It’s going to be a full-tilt sprint until the end of term, and among the tasks on my docket this week is writing 500 words for media consumption on immersive spaces such as Second Life — always fun to write in a state of near-complete ignorance. But I can’t resist pointing at this short piece poking at that great guru Tom Friedman, a somewhat more literal version of the arguments made by Norm Friesen last week:
The meeting was entitled “A Flattened World Hits Home” and billed as an effort to apply the lessons of author Thomas Friedman’s free-trade bible, “The World Is Flat,” to the rural outpost of Montana. Friedman himself could not be there, the panel moderator told us – the town couldn’t afford his $75,000-a-speech fee and first-class plane ticket. But we would just watch a video of a recent lecture the author had given.
[snip]
…As the New York Times columnist rattled off the wonders of technology – “Isn’t Linux great?” “Wireless is the steroids of the flat world” – the group was dead silent as it listened to an enthusiastic and joyful Friedman telling the story of how, thanks to a “flat” world brought on by America’s “free” trade policy, our country’s workers and small businesses must now compete with slave labor and desperate conditions in places like China and Bangladesh.
Then it was time for panel discussion.

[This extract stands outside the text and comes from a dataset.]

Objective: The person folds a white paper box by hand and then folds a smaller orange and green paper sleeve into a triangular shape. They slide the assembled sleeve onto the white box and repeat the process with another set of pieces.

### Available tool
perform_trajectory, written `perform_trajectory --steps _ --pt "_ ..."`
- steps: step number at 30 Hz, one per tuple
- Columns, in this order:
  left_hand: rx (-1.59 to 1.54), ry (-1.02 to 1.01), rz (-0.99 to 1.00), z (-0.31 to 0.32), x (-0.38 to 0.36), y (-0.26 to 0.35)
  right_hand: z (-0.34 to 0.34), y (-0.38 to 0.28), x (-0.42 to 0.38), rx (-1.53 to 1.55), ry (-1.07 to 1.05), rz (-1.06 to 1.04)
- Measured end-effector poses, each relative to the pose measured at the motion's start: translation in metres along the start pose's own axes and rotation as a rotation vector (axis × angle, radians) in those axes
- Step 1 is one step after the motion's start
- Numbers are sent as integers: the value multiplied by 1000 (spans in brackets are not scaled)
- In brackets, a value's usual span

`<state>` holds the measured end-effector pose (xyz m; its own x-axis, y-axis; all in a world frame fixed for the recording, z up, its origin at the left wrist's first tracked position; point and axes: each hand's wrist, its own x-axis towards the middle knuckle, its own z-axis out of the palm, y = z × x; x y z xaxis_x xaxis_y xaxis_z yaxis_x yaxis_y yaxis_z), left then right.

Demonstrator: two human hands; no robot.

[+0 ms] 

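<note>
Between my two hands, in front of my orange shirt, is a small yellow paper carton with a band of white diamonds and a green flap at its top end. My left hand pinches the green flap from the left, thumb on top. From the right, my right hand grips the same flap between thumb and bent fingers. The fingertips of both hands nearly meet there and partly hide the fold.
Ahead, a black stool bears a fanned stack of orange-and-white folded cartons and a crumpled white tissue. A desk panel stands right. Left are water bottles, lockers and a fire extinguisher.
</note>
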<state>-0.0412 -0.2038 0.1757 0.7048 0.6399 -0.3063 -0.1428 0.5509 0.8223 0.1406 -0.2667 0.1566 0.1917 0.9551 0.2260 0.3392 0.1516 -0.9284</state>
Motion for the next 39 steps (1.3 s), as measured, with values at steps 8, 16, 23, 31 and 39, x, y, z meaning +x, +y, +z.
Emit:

How would our community deal with the “flat world” that Friedman gushed about?
[snip]
…All said exactly what Friedman said at the end of his videotape: “Kids need to learn how to learn” in order to compete in the “flat world.”
Sadly, the hard data tells us that, as comforting as this Great Education Myth is, we cannot school our way out of the problems accompanying a national trade policy devoid of wage, environmental and human-rights protections.
As Fortune Magazine reported last year, “The skill premium, the extra value of higher education, must have declined after three decades of growing.” Citing the U.S. government’s Economic Report of the President, the magazine noted that “real annual earnings of college graduates actually declined” between 2000 and 2004. The magazine also noted that new studies “show companies massively shifting high-skilled work — research, development, engineering, even corporate finance — from the United States to low-cost countries like India and China.”
It’s not that workers in these other countries are smarter, says Sheldon Steinbach of the American Council on Education. “One could be educationally competitive and easily lose out in the global economic marketplace,” he told the Los Angeles Times. Why? “Because of significantly lower wages being paid elsewhere.”
Pundits, such as Friedman and the Washington policymakers who follow him, see the data and understand this reality, and yet continue preaching their “free” trade fundamentalism to the delight of corporate lobbyists whose clients’ profits are expanding under the status quo.
Is it fair to describe Friedman as a “free trade fundamentalist“?
During a CNBC interview with Tim Russert in late July, the acclaimed savant made a notable confession: “We got this free market, and I admit, I was speaking out in Minnesota — my hometown, in fact — and guy stood up in the audience, said, ‘Mr. Friedman, is there any free trade agreement you’d oppose?’ I said, ‘No, absolutely not.’ I said, ‘You know what, sir? I wrote a column supporting the CAFTA, the Caribbean Free Trade initiative. I didn’t even know what was in it. I just knew two words: free trade.’”
Friedman’s ignorance extends past the contents of this agreement — it is the Central American Free Trade Agreement, not the Carribbean.
Oh yeah, he’s also the worst sort of warmonger, as blithe about collateral damage as he is about displaced workers and declining wages (and he’s consistently wrong too — see here, here and here). But if I go into that, I’ll be here all day.